### Problem statement
Find every line below with the word "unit" in it, and copy each one.

*** Supplied records Section Begins ***

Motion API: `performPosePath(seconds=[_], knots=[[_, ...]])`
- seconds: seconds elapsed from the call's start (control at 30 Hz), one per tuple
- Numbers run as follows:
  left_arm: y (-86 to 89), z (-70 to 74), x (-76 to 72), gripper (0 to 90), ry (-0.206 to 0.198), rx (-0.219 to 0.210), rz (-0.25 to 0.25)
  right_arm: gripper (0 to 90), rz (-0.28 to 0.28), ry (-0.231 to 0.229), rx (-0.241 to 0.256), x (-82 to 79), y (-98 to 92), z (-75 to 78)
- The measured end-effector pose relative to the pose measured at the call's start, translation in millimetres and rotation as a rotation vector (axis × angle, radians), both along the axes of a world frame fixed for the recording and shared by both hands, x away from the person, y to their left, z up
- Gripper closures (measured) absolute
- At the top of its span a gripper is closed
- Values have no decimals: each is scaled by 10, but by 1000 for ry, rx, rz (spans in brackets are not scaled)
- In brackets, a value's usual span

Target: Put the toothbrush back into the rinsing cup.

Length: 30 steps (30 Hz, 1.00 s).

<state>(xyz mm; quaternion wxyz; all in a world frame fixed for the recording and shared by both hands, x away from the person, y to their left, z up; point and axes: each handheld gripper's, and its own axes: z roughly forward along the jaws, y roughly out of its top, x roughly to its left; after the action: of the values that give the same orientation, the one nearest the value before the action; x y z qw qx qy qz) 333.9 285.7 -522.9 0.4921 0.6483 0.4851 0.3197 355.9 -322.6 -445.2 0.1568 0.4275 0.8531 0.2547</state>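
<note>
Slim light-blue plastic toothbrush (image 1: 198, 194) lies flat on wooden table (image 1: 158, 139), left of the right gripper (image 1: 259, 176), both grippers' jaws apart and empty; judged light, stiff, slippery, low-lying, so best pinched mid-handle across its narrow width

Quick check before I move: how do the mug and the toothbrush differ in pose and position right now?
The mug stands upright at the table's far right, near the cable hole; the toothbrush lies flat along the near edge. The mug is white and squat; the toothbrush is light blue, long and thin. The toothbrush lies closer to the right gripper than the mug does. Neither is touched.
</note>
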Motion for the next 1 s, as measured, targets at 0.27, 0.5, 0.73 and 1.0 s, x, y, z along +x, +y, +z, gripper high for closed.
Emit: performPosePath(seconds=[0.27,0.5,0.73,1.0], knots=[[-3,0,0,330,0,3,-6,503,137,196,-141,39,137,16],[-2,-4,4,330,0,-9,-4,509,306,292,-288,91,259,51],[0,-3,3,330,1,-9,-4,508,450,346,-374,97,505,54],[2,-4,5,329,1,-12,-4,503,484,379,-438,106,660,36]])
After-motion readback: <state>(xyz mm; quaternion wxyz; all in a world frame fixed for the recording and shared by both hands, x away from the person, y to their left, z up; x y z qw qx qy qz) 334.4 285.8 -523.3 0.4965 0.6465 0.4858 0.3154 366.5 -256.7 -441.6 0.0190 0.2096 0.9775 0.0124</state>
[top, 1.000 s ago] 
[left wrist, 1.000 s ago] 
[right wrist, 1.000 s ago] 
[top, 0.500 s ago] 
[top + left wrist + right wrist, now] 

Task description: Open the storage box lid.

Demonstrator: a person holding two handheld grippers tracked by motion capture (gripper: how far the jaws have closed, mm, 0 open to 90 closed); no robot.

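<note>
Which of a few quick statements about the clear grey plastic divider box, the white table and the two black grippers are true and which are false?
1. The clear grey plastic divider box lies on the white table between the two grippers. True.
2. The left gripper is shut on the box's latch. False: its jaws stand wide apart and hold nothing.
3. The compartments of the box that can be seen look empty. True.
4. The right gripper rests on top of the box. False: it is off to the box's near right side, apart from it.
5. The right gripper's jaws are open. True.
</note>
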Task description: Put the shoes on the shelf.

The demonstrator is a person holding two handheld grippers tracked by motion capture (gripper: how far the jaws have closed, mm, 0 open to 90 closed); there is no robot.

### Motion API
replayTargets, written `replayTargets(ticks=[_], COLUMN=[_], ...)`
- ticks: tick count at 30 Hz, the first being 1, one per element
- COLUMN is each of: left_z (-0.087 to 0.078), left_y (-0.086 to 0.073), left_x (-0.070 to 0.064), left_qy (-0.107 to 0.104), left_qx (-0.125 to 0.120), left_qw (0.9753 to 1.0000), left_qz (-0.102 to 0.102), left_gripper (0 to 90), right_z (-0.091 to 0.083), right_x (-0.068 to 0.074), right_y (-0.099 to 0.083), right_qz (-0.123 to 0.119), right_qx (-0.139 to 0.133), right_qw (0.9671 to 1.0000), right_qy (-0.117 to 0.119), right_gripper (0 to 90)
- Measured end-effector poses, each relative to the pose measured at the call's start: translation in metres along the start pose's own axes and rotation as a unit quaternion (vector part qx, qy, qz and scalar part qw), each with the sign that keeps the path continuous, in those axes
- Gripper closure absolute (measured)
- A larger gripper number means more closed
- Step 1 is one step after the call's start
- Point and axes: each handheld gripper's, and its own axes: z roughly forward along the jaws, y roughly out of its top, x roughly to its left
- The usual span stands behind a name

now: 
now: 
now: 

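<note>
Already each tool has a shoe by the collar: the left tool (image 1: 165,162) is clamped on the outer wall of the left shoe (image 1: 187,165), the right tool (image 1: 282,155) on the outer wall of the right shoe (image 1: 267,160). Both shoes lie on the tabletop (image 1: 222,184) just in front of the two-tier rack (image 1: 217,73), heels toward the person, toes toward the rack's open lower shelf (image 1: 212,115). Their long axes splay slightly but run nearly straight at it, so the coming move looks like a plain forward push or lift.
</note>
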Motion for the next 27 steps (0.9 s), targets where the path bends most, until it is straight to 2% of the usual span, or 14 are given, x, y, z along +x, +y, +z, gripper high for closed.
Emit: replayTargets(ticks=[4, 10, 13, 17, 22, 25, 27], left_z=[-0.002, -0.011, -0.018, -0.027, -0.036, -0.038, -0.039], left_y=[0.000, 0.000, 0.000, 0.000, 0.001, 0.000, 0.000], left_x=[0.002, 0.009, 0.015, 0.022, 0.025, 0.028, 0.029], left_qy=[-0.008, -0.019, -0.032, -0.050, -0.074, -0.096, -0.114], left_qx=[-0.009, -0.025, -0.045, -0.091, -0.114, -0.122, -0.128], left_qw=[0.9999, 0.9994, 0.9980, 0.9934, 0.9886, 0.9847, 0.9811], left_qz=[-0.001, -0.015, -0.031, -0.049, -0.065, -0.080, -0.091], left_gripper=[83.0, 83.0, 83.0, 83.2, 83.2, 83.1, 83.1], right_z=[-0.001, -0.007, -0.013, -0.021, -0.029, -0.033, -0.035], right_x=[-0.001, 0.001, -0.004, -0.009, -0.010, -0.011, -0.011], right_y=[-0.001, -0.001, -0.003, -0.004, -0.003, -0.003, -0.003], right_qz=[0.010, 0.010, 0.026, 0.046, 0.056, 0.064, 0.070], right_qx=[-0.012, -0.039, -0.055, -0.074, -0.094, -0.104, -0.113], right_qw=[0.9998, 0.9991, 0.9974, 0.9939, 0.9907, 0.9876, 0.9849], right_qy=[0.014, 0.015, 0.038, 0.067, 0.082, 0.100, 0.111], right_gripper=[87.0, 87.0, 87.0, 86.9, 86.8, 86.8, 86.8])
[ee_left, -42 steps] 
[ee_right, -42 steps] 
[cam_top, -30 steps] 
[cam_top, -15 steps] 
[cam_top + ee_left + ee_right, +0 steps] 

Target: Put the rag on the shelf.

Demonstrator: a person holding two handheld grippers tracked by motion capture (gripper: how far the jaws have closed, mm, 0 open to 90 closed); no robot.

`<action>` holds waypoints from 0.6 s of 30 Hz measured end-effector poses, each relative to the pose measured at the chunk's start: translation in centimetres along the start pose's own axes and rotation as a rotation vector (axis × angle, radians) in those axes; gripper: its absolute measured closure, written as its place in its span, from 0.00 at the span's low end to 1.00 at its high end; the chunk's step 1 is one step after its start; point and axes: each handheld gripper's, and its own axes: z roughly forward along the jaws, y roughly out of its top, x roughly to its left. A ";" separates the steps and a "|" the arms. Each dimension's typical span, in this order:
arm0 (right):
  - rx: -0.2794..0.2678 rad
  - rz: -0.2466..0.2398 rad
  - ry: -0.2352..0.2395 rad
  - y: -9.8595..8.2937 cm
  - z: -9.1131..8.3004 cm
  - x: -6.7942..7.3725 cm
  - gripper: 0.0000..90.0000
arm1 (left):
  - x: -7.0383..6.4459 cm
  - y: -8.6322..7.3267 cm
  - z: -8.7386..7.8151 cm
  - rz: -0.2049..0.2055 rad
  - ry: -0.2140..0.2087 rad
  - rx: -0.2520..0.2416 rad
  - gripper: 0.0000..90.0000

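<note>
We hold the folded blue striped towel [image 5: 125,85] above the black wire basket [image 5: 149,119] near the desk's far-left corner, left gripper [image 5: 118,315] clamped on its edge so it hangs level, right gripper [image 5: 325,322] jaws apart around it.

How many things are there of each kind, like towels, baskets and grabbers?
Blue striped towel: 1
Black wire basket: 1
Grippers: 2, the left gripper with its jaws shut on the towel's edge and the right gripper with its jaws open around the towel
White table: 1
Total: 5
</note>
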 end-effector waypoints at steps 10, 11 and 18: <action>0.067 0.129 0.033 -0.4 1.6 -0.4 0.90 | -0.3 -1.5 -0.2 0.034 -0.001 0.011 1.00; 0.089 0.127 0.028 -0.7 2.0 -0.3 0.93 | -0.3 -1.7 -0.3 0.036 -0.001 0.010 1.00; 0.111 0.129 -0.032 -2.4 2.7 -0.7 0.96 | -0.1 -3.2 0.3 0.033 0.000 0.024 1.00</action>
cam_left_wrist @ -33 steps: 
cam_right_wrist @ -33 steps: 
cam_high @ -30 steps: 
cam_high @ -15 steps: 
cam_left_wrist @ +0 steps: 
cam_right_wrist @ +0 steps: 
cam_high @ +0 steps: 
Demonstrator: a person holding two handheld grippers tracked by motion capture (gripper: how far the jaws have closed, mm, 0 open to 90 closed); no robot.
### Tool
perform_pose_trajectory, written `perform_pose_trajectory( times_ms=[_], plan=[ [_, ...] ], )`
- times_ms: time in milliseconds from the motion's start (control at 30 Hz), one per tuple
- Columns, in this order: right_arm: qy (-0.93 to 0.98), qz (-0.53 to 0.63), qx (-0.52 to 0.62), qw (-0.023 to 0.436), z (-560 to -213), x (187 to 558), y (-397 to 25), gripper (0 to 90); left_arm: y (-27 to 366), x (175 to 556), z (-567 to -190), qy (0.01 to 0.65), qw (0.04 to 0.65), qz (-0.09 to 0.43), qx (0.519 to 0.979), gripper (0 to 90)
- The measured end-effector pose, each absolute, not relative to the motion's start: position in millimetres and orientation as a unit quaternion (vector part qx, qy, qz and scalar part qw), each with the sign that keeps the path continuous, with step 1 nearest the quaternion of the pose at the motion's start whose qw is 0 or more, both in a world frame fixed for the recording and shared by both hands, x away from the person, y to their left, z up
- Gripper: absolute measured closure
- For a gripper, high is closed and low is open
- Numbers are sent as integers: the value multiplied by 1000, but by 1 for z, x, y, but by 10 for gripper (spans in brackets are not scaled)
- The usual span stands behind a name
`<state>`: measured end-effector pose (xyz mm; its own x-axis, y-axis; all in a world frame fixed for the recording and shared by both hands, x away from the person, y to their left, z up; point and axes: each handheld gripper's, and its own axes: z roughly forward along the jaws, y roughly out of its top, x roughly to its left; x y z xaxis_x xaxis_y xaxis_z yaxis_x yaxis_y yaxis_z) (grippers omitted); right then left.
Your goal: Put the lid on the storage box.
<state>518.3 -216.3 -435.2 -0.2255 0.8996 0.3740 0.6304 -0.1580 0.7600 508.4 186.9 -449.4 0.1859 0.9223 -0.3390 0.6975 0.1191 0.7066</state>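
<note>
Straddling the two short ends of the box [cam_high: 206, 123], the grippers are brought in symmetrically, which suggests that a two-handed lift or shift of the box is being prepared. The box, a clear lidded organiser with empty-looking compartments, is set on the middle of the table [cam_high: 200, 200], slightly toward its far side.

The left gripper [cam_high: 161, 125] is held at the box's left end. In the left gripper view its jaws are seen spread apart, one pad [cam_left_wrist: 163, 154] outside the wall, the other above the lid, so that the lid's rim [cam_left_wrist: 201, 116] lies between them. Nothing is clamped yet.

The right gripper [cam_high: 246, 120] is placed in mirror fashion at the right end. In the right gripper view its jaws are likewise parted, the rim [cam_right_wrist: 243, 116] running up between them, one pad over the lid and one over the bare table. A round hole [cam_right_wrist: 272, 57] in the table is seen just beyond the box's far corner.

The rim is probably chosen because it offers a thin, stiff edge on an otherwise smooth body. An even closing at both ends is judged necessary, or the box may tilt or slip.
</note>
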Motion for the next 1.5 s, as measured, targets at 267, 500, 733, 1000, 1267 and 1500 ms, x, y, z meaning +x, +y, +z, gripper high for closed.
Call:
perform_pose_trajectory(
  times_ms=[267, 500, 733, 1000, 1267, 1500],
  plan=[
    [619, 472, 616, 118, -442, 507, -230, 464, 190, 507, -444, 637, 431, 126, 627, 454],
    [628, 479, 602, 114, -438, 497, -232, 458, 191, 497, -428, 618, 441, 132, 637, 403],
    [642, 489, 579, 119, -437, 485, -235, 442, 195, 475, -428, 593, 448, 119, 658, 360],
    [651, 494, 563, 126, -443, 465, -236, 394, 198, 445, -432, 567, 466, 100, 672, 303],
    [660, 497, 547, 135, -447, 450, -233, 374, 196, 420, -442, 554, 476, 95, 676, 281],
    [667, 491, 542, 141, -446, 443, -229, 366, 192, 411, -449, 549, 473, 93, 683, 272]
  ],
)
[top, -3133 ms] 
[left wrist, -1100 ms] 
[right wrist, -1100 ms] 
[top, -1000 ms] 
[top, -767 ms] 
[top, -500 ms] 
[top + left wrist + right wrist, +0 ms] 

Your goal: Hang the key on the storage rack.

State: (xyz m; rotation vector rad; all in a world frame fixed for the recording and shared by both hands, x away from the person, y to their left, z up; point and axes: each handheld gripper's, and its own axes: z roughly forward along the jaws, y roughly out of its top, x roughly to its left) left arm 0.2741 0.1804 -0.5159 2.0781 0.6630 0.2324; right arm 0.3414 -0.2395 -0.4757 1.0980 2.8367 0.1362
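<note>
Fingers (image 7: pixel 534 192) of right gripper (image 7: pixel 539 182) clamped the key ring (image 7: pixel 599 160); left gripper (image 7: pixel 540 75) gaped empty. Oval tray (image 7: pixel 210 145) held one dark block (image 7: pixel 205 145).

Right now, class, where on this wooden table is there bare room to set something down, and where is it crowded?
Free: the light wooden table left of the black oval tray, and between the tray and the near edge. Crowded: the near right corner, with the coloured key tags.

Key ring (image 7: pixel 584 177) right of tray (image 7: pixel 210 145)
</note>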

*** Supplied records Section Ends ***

### Answer to this problem
- Measured end-effector poses, each relative to the pose measured at the call's start: translation in metres along the start pose's own axes and rotation as a unit quaternion (vector part qx, qy, qz and scalar part qw), each with the sign that keeps the path continuous, in those axes
- The measured end-effector pose, each absolute, not relative to the motion's start: position in millimetres and orientation as a unit quaternion (vector part qx, qy, qz and scalar part qw), each with the sign that keeps the path continuous, with step 1 nearest the quaternion of the pose at the motion's start whose qw is 0 or more, both in a world frame fixed for the recording and shared by both hands, x away from the person, y to their left, z up

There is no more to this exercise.